[[ Data open ]]

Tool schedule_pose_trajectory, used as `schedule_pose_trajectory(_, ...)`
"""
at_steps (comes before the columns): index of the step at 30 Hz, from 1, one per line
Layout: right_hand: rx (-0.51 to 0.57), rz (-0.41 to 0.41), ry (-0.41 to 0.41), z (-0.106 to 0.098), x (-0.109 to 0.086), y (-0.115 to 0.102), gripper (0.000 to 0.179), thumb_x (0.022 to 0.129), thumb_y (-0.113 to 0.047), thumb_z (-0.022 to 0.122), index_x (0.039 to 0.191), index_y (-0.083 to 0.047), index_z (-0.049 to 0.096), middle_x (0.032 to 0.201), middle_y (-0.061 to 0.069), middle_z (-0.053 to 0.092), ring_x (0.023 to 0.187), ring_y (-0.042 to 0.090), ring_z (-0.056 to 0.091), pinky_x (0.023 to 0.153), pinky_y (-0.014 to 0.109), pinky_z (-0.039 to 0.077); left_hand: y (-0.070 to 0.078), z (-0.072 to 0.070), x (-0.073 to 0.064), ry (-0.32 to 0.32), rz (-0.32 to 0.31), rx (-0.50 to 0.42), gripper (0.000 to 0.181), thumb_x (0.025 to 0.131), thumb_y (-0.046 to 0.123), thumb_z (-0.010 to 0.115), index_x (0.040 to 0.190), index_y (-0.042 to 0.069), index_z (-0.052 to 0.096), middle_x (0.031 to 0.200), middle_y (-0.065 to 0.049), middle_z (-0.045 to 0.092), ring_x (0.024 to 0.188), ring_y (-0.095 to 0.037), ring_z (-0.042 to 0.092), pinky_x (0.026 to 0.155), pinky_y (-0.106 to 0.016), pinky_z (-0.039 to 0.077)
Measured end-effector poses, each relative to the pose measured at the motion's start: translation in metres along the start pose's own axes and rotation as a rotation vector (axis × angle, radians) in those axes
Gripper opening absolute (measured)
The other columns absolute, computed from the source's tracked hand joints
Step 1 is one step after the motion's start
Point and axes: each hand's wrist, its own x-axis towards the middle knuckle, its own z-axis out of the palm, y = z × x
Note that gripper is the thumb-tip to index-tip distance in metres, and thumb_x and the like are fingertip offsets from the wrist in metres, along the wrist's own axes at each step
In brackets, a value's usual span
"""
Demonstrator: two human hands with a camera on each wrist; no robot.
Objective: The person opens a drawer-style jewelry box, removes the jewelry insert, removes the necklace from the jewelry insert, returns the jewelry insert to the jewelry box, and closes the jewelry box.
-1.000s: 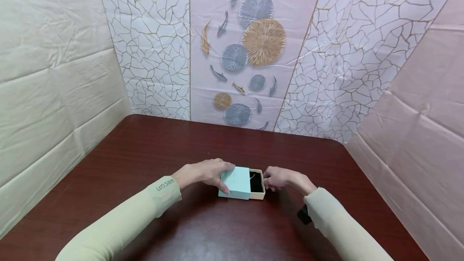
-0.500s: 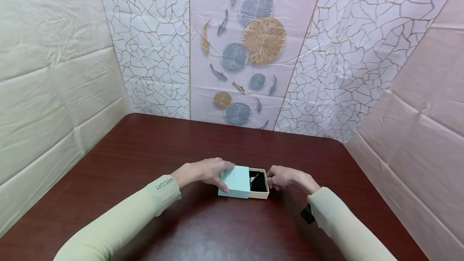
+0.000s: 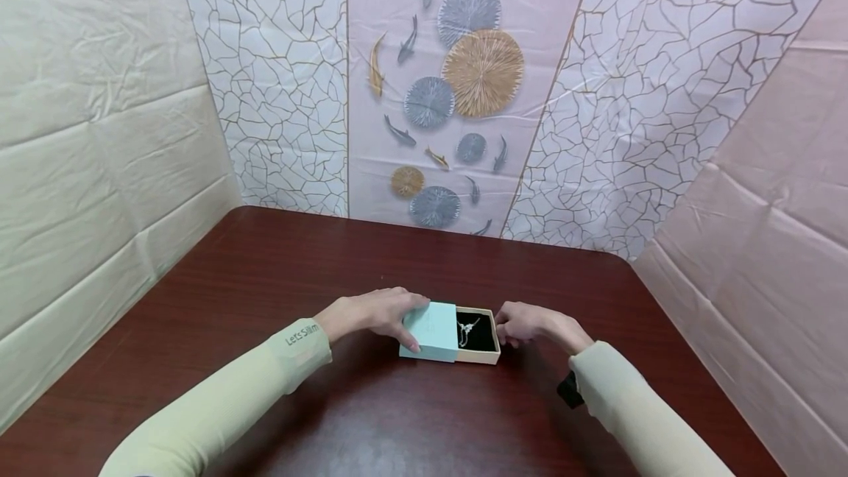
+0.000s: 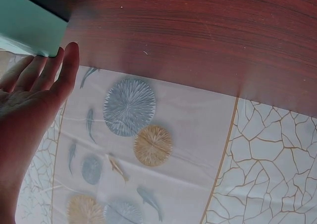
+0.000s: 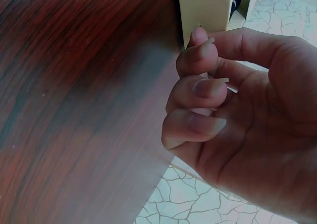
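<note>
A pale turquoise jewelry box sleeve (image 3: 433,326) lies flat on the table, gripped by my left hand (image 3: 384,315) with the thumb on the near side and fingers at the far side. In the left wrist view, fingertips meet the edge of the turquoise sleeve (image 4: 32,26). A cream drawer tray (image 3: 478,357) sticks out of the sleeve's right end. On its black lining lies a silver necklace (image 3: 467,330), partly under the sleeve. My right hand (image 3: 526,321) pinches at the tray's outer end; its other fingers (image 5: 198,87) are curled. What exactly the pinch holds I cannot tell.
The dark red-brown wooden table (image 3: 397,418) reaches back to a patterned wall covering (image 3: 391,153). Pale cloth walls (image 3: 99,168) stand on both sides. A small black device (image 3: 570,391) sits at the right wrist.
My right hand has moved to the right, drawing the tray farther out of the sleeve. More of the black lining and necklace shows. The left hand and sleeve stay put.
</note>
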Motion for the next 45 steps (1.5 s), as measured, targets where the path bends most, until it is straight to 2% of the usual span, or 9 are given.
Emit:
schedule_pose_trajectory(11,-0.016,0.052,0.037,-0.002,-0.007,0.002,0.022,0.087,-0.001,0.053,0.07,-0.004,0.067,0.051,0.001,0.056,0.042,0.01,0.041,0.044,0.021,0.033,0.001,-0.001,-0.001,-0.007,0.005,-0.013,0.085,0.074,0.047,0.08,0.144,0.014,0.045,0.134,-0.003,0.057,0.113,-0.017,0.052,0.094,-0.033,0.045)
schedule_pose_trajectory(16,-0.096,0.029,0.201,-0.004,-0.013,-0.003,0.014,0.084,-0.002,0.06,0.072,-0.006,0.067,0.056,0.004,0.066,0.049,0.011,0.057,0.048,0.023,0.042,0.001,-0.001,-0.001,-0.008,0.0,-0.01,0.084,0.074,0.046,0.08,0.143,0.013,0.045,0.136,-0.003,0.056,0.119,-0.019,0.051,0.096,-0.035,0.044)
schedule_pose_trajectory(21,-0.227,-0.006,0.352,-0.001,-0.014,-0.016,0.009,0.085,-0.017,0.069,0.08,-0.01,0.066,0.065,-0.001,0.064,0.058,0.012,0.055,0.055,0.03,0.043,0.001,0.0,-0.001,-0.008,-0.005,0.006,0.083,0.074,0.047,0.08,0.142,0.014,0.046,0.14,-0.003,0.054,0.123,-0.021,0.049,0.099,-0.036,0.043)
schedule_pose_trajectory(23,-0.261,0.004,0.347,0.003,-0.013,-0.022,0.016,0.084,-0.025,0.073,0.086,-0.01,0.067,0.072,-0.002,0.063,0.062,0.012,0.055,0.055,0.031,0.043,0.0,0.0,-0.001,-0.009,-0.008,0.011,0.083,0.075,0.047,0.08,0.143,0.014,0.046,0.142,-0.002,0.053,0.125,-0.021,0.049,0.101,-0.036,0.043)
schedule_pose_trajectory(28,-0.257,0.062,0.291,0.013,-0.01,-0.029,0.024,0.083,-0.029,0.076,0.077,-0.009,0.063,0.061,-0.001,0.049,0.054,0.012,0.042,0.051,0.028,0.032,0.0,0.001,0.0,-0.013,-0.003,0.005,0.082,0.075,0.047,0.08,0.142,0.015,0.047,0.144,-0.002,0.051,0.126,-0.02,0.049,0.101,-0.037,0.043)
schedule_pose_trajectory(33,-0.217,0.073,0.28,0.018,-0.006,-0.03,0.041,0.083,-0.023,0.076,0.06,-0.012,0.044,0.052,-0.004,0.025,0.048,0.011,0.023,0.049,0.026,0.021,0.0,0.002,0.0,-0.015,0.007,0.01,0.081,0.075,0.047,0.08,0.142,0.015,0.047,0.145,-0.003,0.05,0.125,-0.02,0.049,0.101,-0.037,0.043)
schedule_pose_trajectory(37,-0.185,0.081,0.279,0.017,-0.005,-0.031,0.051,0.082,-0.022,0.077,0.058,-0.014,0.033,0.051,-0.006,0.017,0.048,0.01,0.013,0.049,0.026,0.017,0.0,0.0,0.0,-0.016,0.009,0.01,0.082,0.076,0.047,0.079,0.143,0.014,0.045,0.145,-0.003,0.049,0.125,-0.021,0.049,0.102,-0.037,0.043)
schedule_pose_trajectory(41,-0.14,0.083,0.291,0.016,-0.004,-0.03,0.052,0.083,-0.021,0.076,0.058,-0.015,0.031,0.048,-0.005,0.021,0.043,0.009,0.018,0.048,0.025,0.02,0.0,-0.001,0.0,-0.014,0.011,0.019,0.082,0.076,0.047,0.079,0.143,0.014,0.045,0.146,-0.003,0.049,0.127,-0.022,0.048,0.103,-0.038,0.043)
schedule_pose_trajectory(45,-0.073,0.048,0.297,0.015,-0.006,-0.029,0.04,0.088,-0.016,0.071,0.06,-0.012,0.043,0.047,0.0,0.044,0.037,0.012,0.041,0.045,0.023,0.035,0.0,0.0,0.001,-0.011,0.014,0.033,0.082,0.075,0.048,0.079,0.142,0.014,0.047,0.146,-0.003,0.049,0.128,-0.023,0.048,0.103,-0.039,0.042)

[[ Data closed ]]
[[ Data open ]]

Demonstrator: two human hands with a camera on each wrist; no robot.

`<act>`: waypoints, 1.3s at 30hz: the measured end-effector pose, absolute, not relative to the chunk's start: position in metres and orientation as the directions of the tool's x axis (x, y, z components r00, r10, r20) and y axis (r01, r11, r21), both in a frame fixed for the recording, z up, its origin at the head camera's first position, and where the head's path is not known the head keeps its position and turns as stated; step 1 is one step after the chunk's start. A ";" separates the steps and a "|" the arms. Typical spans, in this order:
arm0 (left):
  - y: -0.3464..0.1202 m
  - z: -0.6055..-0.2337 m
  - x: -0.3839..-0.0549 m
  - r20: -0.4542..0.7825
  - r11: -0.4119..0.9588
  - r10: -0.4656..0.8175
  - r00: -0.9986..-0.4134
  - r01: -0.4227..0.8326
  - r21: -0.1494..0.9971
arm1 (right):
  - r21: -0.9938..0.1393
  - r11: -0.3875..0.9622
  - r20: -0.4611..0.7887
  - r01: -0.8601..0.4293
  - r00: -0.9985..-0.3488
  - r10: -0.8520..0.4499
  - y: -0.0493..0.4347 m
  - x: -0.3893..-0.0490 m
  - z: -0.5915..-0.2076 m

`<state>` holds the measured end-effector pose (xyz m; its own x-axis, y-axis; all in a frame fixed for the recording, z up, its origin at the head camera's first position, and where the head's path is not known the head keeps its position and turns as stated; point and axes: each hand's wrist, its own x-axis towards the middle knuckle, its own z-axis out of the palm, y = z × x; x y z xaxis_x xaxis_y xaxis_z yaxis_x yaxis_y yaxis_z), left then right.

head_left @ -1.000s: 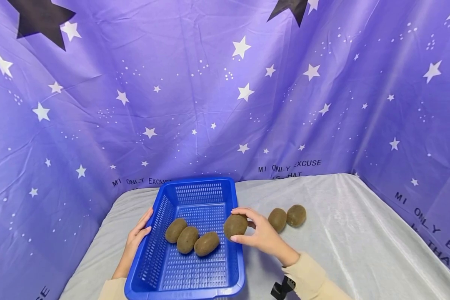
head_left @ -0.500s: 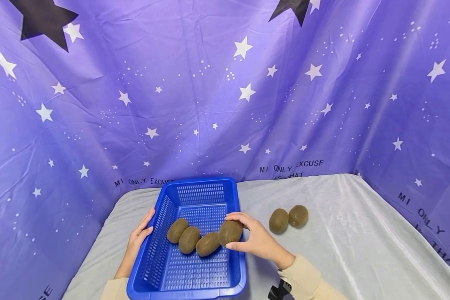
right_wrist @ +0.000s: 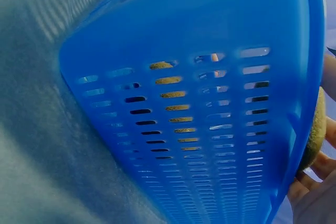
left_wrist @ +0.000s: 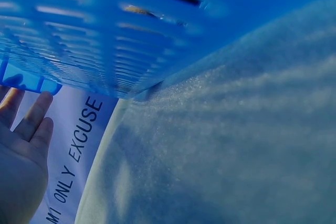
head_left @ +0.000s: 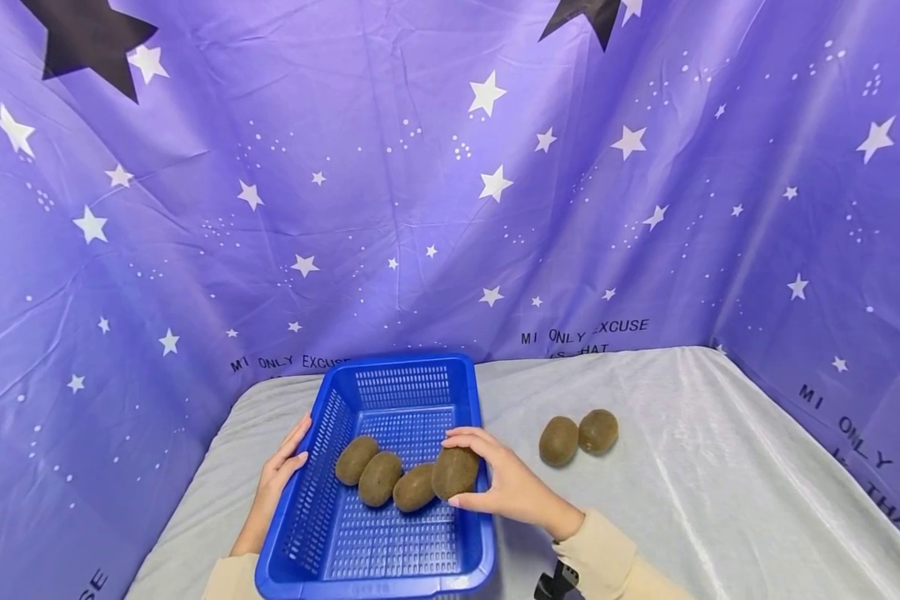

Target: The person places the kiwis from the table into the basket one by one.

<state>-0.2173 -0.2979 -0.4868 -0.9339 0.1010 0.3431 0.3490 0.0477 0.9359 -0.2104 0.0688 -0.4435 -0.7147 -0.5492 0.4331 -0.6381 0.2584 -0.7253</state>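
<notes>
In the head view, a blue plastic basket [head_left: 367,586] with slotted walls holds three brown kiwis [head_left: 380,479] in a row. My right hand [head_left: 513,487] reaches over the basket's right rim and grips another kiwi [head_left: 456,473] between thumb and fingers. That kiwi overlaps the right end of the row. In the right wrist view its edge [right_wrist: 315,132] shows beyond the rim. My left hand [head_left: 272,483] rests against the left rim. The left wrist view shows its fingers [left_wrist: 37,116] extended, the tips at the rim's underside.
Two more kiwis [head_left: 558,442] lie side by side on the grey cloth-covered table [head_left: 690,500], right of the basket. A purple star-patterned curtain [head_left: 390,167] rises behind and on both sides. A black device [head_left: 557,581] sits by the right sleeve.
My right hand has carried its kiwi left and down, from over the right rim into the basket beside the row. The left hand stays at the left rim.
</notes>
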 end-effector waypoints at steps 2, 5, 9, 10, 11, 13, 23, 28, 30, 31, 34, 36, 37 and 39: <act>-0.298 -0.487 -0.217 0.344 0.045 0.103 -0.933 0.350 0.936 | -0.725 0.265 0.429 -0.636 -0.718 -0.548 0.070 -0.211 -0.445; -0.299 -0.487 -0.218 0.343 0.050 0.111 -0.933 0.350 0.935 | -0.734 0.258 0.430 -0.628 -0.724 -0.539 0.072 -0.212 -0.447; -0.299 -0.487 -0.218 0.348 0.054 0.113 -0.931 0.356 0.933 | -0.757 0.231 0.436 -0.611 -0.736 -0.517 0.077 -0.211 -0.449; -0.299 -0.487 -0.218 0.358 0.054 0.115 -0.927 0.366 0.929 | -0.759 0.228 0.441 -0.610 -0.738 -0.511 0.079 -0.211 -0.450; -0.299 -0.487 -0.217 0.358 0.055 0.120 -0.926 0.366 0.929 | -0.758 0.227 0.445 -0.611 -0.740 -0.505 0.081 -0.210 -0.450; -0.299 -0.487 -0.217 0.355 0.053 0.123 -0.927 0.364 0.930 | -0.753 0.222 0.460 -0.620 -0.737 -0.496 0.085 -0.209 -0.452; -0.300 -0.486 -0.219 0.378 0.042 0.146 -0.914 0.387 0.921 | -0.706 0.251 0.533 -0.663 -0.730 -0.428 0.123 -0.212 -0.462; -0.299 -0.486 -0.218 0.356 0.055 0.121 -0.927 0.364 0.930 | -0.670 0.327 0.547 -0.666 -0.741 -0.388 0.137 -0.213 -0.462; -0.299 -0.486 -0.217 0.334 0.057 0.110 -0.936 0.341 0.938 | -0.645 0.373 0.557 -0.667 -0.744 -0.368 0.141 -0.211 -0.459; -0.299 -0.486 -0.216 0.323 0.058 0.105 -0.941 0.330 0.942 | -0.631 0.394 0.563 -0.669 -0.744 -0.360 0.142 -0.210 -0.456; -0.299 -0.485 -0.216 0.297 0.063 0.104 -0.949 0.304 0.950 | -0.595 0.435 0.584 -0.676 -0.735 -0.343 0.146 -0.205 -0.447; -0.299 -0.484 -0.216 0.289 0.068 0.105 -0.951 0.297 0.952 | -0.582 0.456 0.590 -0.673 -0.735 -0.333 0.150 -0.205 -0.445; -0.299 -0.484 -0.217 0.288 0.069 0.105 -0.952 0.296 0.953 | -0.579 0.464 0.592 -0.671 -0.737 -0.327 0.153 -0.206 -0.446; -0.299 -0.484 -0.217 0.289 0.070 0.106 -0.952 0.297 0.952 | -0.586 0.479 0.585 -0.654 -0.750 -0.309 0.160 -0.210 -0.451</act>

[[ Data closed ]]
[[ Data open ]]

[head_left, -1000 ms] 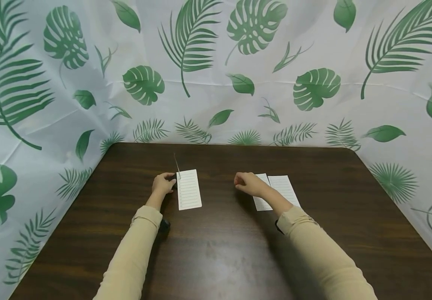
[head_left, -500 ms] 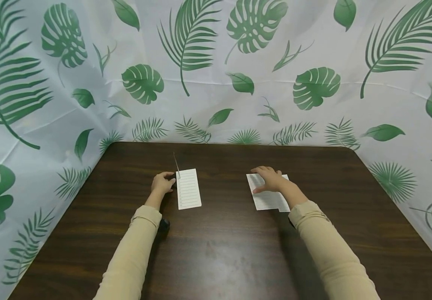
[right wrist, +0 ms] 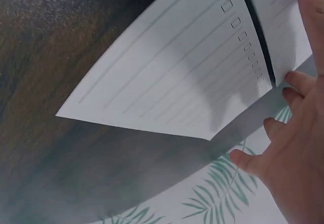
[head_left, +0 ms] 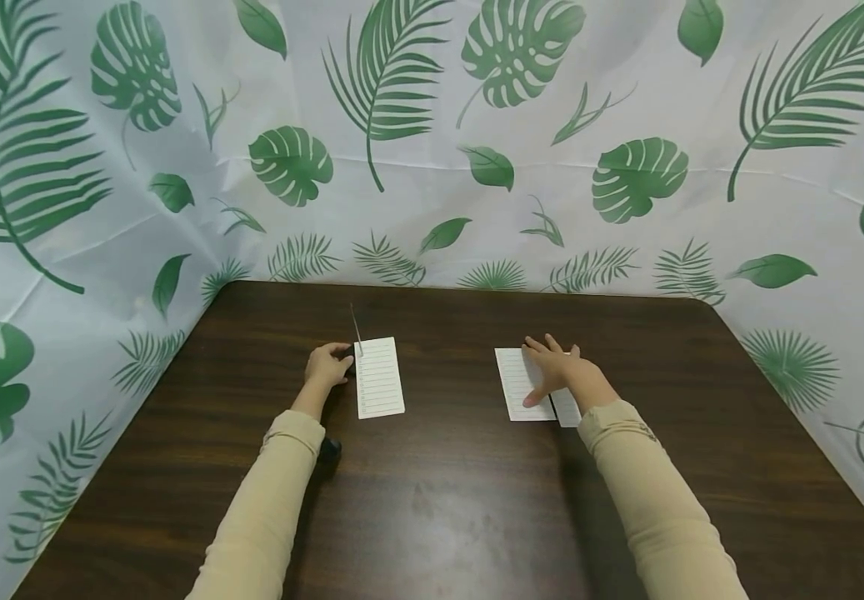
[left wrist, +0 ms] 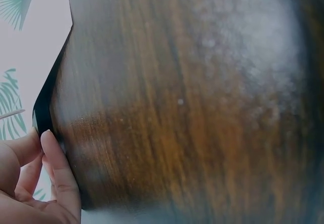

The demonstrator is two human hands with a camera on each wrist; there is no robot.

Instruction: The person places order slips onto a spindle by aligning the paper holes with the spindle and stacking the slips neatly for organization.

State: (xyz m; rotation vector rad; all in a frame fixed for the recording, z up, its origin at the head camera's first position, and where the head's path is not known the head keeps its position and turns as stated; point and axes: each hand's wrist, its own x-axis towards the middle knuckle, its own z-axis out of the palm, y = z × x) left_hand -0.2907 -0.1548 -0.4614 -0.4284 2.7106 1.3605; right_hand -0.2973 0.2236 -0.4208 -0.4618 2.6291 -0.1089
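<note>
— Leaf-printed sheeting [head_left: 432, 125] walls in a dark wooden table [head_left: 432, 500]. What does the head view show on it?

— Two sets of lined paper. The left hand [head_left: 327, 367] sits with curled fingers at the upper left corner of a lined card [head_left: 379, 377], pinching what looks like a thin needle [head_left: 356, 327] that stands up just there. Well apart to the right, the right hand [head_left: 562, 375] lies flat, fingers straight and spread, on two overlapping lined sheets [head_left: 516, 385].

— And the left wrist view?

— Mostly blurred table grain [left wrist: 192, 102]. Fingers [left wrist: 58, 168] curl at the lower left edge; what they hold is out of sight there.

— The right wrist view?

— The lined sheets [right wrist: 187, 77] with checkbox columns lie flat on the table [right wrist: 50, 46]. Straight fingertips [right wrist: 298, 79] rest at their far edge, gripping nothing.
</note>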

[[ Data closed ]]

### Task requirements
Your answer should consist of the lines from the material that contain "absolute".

### Final answer
Gripper opening absolute (measured)
The other columns absolute, computed from the source's tracked hand joints
`<act>`: waypoints, 1.3s at 30hz: the measured end-effector pose, absolute, not relative to the chunk's start: position in metres and orientation as the directions of the tool's x axis (x, y, z components r00, r10, r20) and y axis (r01, r11, r21), both in a frame fixed for the recording, z up, its origin at the head camera's first position, and where the head's path is not known the head keeps its position and turns as stated; step 1 is one step after the chunk's start. A ";" separates the steps and a "|" the arms. Typical spans, in this order:

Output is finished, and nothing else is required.